Black Death (2010) takes place in England during the fourteenth-century plague, or the pestilence, as the film refers to it. The film follows Osmund as he goes on a most traumatic journey, transforming him from a young and naïve monk to a witch hunter, blinded by his own guilt. A knight named Ulric and his men arrive at Osmund’s monastery seeking a guide to a village that’s been untouched by the plague. Osmund volunteers so that he can meet the girl, Averill, he loves in a place not far from the village that Ulric is seeking. The journey to the village is a long and dangerous one and when it comes time for Osmund to sneak away to meet Averill, he finds only her bloody clothes and believes her to be dead. When they finally get to the village, things only take a turn for the worse. Warmly welcomed by its leader, Langiva, the group are then drugged, caged, and asked to renounce God. When they refuse, they’re tortured and killed. Langiva attempts to lure Osmund into her cult by telling him that she has brought Averill back to life for him. Believing that she’s in purgatory, and in an attempt to save her soul, Osmund stabs her. Soon after, Ulric reveals he has the pestilence and that the whole village will now be infected. Langiva manages to escape but not before she confesses to Osmund that Averill was never dead until he stabbed her. When we see Osmund last, he is a witch hunter, seeing Langiva in every woman accused of witchcraft.

The film received mixed reviews by both critics and audiences, receiving a 6.4/10 on IMDb and a 70% on Rotten Tomatoes. Alex von Tunzelmann of The Guardian titled his review, “Black death should be burned at the stake,” and Dan Jolin of Empire called it a grubby muddle, “leaving you wishing you were just rewatching The Name Of The Rose instead.” Tim Robey of The Telegraph, however, is impressed by the movie, even going as far as calling it “Bergmanesque.” Even with its star-studded cast (Eddie Redmayne played Osmund and Sean Bean played Ulric), the movie only made $265,318 worldwide.
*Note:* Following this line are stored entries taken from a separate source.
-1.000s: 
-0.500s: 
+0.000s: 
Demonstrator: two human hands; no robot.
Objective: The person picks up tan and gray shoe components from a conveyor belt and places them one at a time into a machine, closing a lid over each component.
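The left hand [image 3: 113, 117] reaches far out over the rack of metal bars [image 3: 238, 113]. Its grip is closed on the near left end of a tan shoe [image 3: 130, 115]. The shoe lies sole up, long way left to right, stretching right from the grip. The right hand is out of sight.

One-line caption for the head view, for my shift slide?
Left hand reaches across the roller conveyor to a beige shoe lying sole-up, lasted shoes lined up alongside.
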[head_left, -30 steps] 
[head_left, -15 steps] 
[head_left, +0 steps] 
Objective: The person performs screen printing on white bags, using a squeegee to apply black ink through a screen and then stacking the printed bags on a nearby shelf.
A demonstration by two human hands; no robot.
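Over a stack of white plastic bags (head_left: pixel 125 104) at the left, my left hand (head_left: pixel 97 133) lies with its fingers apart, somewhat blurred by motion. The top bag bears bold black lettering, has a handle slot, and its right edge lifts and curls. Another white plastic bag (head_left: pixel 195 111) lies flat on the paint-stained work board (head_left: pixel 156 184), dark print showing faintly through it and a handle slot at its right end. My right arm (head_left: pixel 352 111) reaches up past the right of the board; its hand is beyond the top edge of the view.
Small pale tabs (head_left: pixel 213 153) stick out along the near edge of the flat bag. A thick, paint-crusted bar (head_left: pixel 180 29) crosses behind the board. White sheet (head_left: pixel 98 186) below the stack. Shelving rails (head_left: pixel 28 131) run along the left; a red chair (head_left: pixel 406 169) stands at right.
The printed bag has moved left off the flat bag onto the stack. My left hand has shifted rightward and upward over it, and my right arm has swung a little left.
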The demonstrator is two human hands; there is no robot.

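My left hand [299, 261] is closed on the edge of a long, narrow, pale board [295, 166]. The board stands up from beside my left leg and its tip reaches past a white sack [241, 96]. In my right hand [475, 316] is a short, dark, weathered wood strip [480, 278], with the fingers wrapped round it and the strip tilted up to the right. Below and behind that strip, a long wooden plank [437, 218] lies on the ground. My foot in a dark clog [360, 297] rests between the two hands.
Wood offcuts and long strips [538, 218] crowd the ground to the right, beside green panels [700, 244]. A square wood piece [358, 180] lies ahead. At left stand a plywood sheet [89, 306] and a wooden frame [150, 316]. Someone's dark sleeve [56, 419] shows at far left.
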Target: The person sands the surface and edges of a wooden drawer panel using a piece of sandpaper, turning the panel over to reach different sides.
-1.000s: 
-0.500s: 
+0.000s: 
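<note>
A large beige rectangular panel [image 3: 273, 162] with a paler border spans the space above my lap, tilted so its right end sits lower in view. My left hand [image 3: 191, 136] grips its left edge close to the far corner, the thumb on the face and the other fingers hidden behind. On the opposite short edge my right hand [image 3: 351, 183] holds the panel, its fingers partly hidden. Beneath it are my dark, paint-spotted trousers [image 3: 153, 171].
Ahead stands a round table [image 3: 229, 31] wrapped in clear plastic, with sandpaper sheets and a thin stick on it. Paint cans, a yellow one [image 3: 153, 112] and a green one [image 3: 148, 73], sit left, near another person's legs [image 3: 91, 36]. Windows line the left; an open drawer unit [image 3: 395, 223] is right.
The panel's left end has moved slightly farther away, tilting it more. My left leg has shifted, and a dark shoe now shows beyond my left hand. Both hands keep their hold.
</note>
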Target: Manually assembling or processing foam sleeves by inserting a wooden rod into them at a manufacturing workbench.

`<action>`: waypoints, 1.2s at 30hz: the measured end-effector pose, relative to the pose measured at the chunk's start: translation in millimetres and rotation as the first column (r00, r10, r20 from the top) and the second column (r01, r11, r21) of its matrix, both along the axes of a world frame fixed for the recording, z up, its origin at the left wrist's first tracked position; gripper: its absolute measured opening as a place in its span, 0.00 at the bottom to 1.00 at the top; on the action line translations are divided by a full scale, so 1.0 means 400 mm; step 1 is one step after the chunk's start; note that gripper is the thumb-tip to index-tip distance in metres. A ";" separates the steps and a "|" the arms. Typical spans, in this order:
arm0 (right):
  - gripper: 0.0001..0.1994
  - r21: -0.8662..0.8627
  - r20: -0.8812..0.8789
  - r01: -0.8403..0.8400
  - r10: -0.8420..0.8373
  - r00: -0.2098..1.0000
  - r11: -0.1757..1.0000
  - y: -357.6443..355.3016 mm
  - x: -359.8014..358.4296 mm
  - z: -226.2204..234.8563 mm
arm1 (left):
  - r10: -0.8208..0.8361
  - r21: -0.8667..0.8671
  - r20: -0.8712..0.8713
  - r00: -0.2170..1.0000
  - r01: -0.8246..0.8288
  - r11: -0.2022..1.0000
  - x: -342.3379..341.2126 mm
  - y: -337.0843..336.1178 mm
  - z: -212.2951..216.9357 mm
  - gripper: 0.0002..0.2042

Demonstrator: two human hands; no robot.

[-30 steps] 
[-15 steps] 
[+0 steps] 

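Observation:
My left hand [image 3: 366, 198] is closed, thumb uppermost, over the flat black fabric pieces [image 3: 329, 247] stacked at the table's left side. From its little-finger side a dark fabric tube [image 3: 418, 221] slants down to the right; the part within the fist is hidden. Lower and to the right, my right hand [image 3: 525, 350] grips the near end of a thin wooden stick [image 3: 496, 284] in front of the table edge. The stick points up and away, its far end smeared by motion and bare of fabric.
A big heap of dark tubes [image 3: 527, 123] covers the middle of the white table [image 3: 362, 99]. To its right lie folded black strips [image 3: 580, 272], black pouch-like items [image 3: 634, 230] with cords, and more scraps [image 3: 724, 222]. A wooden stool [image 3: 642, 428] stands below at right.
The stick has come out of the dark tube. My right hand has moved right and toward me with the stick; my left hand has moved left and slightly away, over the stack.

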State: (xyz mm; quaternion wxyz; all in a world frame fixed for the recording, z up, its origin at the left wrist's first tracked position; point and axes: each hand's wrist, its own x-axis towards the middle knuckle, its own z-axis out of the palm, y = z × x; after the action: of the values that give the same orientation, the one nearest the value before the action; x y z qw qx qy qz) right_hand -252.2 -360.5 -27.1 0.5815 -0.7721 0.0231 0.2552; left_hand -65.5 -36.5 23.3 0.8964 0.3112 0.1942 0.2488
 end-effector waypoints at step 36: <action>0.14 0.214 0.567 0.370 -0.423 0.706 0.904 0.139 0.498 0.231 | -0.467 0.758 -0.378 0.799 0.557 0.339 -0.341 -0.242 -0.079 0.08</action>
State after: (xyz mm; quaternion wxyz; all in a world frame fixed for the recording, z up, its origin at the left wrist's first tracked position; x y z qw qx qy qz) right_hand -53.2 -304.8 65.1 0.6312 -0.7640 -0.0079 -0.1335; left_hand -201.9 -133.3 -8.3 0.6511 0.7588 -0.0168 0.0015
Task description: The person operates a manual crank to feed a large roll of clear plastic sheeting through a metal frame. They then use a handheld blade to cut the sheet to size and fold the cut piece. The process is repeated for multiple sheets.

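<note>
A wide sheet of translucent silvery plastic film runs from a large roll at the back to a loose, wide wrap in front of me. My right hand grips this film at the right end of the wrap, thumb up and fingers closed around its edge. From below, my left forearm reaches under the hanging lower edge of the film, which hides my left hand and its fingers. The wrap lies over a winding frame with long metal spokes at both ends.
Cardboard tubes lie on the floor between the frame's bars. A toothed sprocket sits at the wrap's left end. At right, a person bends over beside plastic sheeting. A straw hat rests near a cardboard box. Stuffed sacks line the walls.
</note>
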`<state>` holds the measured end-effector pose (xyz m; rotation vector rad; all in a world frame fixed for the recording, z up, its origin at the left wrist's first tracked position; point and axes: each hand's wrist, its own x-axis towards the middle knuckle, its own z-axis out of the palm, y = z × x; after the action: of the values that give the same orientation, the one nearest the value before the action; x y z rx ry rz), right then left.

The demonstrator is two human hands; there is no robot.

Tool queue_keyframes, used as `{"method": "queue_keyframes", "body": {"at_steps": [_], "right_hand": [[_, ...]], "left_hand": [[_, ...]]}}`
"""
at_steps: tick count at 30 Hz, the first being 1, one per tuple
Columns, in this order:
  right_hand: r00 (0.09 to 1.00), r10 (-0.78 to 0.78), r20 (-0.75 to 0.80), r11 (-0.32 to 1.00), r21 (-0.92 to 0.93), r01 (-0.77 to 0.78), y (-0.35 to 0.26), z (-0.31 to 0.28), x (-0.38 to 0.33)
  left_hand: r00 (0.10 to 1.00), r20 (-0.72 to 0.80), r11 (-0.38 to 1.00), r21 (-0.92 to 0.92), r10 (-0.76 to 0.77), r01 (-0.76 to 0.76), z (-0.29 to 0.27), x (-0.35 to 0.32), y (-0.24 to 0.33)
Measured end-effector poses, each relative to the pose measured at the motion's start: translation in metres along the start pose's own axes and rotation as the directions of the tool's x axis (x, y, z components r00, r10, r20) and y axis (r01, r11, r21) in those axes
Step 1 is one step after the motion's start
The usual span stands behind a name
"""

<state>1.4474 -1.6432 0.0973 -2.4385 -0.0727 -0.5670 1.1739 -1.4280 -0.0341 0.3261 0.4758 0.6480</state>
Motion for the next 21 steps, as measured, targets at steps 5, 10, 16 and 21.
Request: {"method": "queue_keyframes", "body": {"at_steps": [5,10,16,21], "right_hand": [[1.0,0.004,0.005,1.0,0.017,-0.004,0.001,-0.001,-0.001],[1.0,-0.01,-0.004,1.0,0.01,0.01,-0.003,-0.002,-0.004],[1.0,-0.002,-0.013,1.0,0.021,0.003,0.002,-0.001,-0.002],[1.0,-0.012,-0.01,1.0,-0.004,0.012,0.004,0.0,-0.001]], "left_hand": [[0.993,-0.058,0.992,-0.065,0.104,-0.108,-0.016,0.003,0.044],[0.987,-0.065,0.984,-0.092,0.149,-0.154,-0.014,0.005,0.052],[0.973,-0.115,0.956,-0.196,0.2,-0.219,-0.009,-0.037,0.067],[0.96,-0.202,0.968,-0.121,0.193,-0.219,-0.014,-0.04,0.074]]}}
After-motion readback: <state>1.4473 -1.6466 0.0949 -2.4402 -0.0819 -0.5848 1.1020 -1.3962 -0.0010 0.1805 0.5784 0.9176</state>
While the film is not meant to be a historical recreation of the plague or its victims, it does occasionally engage with some real medieval history. In the film, the group encounters a flagellant group flogging themselves down the river. The flagellants were a penitential movement whose popularity increased in thefourteenth century, and they believed that the plague was God’s punishment for sin. The movement engaged in the self-mortification of their flesh and traveled from place to place calling for repentance, motivated by the belief that such displays of penance would bring salvation to Christendom. 

The film also utilizes images of witches, who are seen in so many plague movies, as they usually stand in for the Jewish experience of scapegoating during the plague. Early on in the film, the group attempts to stop a woman accused of witchcraft from being burned at the stake. When Ulric questions what she’s done, the villagers say that she poisoned their well. This is a reference to the very same accusations and punishments that fell upon the Jews during the period of the Black Death. While medieval people did believe that the plague was God’s punishment for their sins, they attempted to explain and cure it from practical knowledge, and one of the theories that emerged was that the plague came from poisoned water. 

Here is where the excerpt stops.